Description of problem: OpenShift 4.4.5, we have observed pods being scheduled on to master nodes. Version-Release number of selected component (if applicable): OpenShift 4.4.5 bare-metal IPI (upgraded from 4.4.3) How reproducible: Every time this workload is created. Steps to Reproduce: 1. Ensure that master nodes have the "master" role and only the "master" role. 2. Ensure that the `.spec.mastersSchedulable` field of the `Schedulable/cluster` object is `false`. 3. Create application workload (via Helm 3). Actual results: Some of the newly-created pods have been scheduled to master nodes. Expected results: All of the newly-created pods are scheduled to *worker* nodes. Additional info:
@Amit, could your team handle the verification of this BZ?
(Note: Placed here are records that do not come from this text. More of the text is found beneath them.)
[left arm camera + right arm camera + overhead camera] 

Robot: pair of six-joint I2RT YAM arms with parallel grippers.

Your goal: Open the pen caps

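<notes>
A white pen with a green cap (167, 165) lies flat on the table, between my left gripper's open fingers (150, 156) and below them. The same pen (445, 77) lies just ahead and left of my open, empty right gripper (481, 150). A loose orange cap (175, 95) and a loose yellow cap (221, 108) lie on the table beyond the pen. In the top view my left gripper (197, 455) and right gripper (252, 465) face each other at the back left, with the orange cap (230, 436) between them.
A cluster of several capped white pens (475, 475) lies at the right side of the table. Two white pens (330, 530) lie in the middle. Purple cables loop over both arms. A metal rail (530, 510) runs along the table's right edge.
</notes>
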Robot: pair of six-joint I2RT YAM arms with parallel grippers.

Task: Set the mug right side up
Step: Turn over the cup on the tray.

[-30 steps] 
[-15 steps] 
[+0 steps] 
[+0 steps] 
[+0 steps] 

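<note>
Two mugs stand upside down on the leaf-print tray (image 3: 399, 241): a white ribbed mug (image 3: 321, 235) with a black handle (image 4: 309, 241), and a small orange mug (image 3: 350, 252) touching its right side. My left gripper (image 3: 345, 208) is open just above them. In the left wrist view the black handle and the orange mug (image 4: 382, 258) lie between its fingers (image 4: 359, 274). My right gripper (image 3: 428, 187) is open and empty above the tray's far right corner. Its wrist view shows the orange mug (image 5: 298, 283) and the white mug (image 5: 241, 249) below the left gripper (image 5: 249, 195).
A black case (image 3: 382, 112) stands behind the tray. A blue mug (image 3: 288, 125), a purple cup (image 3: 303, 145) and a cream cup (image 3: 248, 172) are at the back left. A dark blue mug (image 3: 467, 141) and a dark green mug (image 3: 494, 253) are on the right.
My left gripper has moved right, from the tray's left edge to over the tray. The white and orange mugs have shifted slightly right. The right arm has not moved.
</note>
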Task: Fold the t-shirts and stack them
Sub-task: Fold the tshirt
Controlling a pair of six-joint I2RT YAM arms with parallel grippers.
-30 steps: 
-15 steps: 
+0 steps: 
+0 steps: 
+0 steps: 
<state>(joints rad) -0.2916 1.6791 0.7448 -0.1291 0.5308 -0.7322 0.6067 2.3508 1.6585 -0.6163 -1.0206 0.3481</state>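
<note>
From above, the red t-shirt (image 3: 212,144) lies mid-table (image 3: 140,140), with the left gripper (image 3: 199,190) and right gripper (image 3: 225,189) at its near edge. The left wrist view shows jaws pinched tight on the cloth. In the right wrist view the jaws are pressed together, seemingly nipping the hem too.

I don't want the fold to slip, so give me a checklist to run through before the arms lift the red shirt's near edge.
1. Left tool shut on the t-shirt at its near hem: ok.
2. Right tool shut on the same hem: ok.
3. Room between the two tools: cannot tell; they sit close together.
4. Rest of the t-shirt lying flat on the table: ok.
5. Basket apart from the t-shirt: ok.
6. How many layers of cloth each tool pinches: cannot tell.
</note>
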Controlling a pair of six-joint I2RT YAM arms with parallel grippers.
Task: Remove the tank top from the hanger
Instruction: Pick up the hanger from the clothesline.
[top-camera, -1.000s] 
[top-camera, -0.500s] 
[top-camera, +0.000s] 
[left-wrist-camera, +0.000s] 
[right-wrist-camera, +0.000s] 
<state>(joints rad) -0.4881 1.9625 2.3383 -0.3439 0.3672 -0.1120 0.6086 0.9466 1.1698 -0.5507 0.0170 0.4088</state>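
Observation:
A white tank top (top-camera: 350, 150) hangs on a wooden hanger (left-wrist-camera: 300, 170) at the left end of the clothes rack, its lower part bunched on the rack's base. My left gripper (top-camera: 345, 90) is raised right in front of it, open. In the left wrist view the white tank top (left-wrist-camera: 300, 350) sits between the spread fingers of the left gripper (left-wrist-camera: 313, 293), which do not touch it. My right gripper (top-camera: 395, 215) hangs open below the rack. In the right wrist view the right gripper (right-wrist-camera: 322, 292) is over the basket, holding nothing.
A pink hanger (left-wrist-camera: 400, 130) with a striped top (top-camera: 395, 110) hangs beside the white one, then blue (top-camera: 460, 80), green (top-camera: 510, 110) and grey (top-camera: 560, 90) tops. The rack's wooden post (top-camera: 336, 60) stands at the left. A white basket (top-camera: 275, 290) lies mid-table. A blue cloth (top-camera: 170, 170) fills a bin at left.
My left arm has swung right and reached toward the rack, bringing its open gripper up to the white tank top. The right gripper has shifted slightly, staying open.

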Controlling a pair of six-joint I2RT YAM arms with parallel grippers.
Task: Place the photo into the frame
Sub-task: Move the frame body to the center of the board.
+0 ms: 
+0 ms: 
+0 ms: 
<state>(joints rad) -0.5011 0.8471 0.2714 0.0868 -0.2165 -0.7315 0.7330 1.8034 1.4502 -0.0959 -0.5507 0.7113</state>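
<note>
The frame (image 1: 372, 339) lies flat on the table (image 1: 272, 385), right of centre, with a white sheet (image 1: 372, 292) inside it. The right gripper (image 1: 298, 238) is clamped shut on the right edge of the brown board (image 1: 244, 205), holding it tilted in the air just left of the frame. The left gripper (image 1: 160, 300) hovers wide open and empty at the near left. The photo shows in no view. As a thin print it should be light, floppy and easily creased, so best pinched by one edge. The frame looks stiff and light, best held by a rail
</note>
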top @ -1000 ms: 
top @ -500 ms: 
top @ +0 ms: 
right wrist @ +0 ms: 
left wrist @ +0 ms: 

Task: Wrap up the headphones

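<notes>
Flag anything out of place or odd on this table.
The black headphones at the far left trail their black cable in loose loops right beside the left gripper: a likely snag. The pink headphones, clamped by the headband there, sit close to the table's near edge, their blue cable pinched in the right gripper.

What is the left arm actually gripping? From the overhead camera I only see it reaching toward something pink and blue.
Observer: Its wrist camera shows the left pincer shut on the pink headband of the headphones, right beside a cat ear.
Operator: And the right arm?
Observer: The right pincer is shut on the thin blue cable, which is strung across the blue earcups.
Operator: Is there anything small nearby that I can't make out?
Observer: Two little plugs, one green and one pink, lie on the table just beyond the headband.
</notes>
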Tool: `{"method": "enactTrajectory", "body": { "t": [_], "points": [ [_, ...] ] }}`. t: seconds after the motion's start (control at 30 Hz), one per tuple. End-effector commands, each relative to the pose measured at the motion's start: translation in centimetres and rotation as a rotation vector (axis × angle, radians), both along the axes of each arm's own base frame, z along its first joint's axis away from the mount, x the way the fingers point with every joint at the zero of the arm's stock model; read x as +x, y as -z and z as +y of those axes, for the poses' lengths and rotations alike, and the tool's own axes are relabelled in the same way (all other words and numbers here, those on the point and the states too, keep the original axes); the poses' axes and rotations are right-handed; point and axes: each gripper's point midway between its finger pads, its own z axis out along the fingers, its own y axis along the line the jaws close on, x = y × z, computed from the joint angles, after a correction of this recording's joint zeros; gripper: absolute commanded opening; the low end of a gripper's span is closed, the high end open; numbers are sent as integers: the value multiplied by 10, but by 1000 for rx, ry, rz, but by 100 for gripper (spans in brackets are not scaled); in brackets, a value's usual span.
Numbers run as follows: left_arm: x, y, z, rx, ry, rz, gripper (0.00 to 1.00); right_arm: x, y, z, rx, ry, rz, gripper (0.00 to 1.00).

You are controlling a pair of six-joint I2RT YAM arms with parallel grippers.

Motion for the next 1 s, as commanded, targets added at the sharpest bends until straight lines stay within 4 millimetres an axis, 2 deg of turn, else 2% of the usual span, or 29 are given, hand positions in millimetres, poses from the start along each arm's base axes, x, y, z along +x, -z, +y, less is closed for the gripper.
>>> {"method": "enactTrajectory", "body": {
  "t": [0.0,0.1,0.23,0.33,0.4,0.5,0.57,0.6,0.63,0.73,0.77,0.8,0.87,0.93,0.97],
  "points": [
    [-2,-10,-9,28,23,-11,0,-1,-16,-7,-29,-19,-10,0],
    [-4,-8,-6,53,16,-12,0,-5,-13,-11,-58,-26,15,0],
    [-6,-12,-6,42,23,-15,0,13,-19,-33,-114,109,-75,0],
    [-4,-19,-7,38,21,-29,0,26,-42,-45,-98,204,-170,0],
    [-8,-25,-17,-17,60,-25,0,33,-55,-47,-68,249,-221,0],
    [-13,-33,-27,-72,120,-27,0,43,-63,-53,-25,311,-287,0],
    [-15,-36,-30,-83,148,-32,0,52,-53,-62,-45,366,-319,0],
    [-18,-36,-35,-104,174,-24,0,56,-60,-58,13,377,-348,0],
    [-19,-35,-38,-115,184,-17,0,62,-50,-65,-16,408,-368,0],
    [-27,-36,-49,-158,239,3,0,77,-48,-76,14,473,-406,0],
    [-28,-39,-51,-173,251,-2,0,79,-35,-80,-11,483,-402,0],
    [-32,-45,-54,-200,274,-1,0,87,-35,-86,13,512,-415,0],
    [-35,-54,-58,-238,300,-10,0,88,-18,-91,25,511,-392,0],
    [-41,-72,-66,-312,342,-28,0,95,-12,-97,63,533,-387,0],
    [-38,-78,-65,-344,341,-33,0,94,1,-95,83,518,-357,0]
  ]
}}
I opened https://bugzilla.redhat.com/show_bug.cgi?id=1870665 and https://github.com/openshift/machine-config-operator/pull/2016 to backport the MCO fix to 4.5
Verified on Client Version: 4.6.0-0.nightly-2020-08-24-110601 Server Version: 4.6.0-0.nightly-2020-08-24-110601 Kubernetes Version: v1.19.0-rc.2+3e083ac-dirty The same problem was fixed in https://bugzilla.redhat.com/show_bug.cgi?id=1828250 and fix backported to 4.5 (https://bugzilla.redhat.com/show_bug.cgi?id=1846503) and 4.4 (https://bugzilla.redhat.com/show_bug.cgi?id=1849217) I re-verified again now
I re-verified on 4.6 for the current change to ensure it is still working In 4.4 (4.4.0-0.nightly-2020-07-18-033102) it works since https://bugzilla.redhat.com/show_bug.cgi?id=1849217 verification. As far as I understand this fix is inside 4.4.13 and above. I didn't re-verify 4.4 now
To update this, I think the discussion in https://bugzilla.redhat.com/show_bug.cgi?id=1828250 (which describes a similar issue) might have found the root cause of how the taints were removed after an upgrade. However I don't see any updates to the faulty logic that reconciles the mastersSchedulable field, so while the 2 bugs are related our fix is still necessary.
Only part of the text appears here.